Au moins, il était toujours vivant. S’il était mort avant sa mère, elle lui aurait sûrement appris ce décès lors d’une de ses visites au pénitencier. Elle lui avait parlé de lui épisodiquement au cours de toutes ces années, toujours au sujet de ses succès, comme si elle voulait lui prouver qu’elle était excusable d’avoir été séduite par un homme qui avait une telle renommée, qu’elle avait pressenti qu’il deviendrait célèbre. Il s’était toujours amusé du malaise qu’il devinait chez Loraine après tant de temps. Il lui avait une fois posé la question : venait-elle le voir en prison pour le remercier d’avoir gardé le silence sur son adultère ou parce qu’elle l’aimait ? Elle l’avait dévisagé sans répondre. Parce qu’il n’y avait rien à répondre, peut-être. Il n’avait jamais été près de Loraine. Encore moins de Tonio. Il s’était même demandé s’il avait été adopté, tant il ne se reconnaissait pas en eux. Tant leur petite vie tranquille l’exaspérait. Découvrir la liaison de sa mère avec Karl Lemay l’avait vraiment étonné. Loraine était donc capable de duplicité, mais plus vulnérable. Il avait cru qu’elle finirait pas se lasser de venir le visiter et sa constance était une autre surprise que Loraine lui avait faite. Il n’avait jamais compris pour quel motif elle s’imposait ce trajet et cette heure mensuelle au pénitencier, mais il l’avait néanmoins apprécié. Il avait probablement été plus près d’elle lorsqu’il était incarcéré que lorsqu’il était enfant. Il était toujours furieux qu’on lui ait refusé d’assister à son enterrement, même s’il avait su à cette époque dissimuler sa colère. Toutes les sorties accompagnées avaient été suspendues à la suite d’un incident au pénitencier et il était resté confiné entre les murs de sa cellule, alors que le cercueil de Loraine était confié à la terre. À peine quelques mois avant sa libération.

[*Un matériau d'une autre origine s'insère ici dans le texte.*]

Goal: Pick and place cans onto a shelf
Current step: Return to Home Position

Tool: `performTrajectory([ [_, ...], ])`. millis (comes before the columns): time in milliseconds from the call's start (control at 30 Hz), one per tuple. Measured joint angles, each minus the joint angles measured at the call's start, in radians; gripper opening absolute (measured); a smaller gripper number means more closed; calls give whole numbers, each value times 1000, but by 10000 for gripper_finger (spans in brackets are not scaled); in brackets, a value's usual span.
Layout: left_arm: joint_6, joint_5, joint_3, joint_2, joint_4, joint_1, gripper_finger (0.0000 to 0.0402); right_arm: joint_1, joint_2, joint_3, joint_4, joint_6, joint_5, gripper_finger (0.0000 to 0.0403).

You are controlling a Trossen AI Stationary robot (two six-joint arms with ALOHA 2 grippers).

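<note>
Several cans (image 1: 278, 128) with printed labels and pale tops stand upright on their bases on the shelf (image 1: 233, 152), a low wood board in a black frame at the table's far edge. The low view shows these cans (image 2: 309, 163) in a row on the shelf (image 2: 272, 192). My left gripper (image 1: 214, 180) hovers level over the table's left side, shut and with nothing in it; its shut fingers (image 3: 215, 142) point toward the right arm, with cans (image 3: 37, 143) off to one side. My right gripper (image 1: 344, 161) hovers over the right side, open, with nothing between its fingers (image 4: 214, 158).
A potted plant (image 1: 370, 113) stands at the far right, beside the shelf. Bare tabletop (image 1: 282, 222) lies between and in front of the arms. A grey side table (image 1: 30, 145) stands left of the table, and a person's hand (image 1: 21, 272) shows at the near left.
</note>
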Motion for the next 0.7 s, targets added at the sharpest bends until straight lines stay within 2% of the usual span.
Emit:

Léonard Cardinale jeta un dernier regard vers la maison de Karl Lemay : s’il était mort au cours des derniers mois, il l’aurait su par les médias. Il était possible qu’il habite encore dans cette rue trop calme. Il n’y avait aucune lumière, aucun signe de vie dans cette demeure. Mais il n’y en avait pas non plus chez les autres voisins. Il était trop tôt. Ces gens dormaient tous à poings fermés. Il ignorait s’il parviendrait à faire de même un jour, après tant d’années à s’éveiller en sursaut plusieurs fois par nuit. Il retourna se coucher en s’étonnant de la douceur des draps sur sa peau.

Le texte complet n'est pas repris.